Sullen Democrats sit out Trump’s offer of bipartisanship
By Matt Mackowiak
The Washington Times
January 31, 2018
The reviews for the speech were uniformly encouraging for the president. Both CNN and CBS News found 70 percent or more of those who viewed the speech rated it positively.
Mr. Trump set out to achieve two things.
First, he detailed the successes of his first year in office — a strengthening economy, hundreds of billions of dollars in new investment from the tax reform bill, conservative judges being confirmed, a significant regulatory rollback, and the large-scale defeat of the Islamic State across the Middle East. This is a solid list. According to Senate Majority Leader Mitch McConnell, “2017 was the best year for conservatives in the 30 years that I’ve been here.”
Second, Mr. Trump laid out a bipartisan vision for 2018, on a variety of issues including: immigration, infrastructure, trade, and defense spending to prescription drug prices, paid maternity leave, and fighting opioid addiction.
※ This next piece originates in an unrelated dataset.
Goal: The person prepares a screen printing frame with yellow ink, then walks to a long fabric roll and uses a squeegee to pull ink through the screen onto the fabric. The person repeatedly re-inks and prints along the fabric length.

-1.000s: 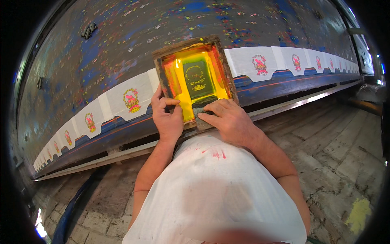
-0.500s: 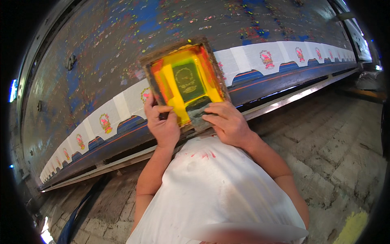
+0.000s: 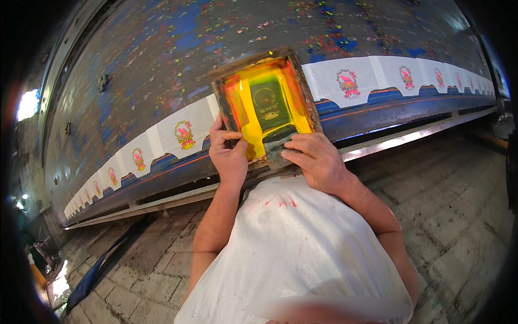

Mr. Trump and his White House team recognize that any successful legislation this year will require 60 votes in the Senate in 2018, which means at least nine Democrats must be on board. He opened the door to bipartisanship last night and provided clear direction to Congress.
The speech was well-received by those who watched it, and apart from liberal partisans, the news coverage has been mostly positive.
Mr. Trump again showed that he can rise to the moment that a major speech requires, as he did in his first joint session address last year, as well as in important speeches in Saudi Arabia, Israel, Germany and recently at Davos. He offered a hand of bipartisanship to Democrats.